The General Medical Council has today (18 May 2021) published new targets which aim to tackle the disproportionate referral rate of ethnic minority doctors in fitness to practise cases, and to ensure fairer treatment for everyone undertaking medical education training.
As part of its new corporate strategy, the targets being introduced by the GMC are to, by 2026, eliminate disproportionate fitness to practise referrals from employers in relation to primary medical qualifications, and, by 2031, eliminate discrimination, disadvantage and unfairness in undergraduate and postgraduate education and training.
Commenting on the publication of the targets, MDDUS Chief Medical Officer, Dr John Holden, said: “We warmly welcome the targets outlined in the GMC’s new corporate strategy, and the tangible measures set out to achieve them.
“MDDUS has recently refreshed and relaunched our strategy for diversity and inclusion. I’m therefore especially pleased to see plans outlined which aim to create more inclusive and supportive workplaces, and to ensure fairer outcomes by way of supporting organisations to better understand thresholds for when a fitness to practise referral should be made.

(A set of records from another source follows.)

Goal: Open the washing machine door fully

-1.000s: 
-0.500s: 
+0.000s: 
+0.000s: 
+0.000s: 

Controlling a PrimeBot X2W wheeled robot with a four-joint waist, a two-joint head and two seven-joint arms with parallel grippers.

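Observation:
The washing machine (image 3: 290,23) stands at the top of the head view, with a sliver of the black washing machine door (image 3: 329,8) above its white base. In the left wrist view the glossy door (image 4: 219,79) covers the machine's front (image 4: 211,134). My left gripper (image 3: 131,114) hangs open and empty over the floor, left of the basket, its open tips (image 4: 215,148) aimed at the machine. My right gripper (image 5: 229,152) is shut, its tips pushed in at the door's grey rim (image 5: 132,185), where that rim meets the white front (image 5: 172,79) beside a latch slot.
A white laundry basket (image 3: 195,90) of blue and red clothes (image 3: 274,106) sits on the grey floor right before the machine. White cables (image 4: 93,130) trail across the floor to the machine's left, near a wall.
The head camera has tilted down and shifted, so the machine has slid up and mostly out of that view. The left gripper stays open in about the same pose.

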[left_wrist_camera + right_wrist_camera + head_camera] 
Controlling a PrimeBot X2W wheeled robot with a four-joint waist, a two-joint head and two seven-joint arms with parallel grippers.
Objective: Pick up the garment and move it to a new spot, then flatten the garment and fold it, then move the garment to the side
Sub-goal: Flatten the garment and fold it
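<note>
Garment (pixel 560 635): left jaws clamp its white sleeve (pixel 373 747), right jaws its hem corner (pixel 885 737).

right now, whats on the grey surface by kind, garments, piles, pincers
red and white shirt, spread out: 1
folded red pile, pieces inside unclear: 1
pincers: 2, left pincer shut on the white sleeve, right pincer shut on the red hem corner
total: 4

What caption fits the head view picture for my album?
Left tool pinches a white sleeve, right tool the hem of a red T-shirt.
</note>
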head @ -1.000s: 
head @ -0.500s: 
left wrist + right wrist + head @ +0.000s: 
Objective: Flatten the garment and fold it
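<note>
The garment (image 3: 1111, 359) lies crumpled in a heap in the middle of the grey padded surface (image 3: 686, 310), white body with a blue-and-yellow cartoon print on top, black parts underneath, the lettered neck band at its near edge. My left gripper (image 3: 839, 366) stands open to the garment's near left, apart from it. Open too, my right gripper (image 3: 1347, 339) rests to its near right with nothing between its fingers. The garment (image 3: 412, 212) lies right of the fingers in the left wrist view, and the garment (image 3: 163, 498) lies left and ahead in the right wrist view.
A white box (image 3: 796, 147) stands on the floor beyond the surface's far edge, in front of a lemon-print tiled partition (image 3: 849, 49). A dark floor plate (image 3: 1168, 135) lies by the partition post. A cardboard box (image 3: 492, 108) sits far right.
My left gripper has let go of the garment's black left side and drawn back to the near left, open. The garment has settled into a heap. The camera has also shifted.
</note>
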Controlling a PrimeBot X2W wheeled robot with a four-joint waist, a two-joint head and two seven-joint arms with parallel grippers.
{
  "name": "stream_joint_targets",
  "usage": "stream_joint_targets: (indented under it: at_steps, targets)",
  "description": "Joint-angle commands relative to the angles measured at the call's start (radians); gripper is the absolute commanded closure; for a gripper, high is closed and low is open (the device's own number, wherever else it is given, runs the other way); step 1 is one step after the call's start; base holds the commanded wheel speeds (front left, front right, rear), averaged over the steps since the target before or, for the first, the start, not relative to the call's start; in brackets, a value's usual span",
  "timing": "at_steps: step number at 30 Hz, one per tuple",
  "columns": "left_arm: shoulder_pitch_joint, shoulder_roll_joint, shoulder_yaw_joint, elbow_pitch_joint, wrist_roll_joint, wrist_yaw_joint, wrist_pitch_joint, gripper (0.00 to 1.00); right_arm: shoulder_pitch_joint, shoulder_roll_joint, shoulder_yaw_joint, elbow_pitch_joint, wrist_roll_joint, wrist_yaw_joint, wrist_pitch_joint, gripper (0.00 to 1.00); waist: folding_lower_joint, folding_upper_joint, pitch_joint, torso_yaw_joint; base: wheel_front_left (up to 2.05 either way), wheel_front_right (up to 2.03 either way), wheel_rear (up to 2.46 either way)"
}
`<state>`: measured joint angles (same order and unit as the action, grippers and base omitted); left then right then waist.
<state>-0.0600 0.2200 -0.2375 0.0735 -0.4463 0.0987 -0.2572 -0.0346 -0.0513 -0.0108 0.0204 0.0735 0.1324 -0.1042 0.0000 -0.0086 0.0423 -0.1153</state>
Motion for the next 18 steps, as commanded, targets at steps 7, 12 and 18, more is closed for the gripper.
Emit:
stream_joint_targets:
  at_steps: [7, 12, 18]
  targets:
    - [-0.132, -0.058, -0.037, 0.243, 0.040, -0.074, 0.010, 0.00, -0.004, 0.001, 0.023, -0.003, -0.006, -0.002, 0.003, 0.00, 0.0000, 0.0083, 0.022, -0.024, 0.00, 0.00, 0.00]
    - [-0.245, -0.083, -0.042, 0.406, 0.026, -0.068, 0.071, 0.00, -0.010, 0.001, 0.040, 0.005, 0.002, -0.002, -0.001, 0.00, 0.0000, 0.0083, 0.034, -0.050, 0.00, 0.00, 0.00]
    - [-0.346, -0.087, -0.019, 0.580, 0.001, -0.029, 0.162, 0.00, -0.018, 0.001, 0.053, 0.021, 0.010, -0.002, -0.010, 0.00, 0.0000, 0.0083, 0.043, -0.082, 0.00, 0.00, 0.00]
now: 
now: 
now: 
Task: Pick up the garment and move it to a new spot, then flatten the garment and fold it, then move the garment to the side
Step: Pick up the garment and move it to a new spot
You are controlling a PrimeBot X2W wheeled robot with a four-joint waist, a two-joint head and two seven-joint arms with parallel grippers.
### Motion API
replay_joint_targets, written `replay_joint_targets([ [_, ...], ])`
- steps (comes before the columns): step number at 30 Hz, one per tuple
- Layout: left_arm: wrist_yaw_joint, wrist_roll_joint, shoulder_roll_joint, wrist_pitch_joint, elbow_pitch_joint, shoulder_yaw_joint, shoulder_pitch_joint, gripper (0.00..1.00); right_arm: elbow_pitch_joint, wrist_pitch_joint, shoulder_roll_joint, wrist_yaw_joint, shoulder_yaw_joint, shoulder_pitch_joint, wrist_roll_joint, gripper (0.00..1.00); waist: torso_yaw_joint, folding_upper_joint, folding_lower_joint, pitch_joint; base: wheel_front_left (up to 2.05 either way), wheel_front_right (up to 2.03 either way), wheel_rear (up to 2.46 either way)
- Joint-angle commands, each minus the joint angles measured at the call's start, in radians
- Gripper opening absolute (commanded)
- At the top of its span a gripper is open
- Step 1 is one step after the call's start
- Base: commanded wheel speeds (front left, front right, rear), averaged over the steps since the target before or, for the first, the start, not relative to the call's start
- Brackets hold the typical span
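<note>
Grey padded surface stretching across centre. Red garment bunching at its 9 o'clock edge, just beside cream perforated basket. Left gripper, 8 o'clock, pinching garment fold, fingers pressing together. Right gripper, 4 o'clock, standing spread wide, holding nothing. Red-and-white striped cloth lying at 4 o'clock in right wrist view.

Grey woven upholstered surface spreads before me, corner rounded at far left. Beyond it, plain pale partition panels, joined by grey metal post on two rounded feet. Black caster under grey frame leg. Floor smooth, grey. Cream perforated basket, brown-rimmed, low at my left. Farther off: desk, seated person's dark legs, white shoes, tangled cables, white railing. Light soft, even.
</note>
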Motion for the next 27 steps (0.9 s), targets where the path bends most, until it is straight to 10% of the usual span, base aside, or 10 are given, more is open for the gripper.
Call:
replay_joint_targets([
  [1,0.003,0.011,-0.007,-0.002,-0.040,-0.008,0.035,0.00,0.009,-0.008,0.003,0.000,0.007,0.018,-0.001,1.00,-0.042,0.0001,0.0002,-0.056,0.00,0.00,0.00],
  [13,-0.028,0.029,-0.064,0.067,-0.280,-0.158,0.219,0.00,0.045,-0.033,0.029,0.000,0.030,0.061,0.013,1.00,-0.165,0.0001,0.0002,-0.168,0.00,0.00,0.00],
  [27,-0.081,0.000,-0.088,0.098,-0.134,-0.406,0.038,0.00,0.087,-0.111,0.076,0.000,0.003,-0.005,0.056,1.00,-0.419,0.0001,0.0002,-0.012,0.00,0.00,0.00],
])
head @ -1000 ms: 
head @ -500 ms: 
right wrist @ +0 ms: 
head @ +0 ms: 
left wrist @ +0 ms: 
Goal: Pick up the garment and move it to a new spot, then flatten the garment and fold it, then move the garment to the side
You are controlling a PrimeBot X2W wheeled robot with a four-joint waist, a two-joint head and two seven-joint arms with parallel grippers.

“Decisions taken to refer colleagues for such cases should be taken only where there are justified concerns about a doctor’s fitness to practise medicine, including the interests of upholding the principles of patient safety. It is right that the GMC are taking these steps to ensure that the criteria for making such determinations apply fairly and equally to all doctors.
“MDDUS looks forward to working closely with the GMC as it implements these measures to build a fairer and more inclusive healthcare system for all doctors”.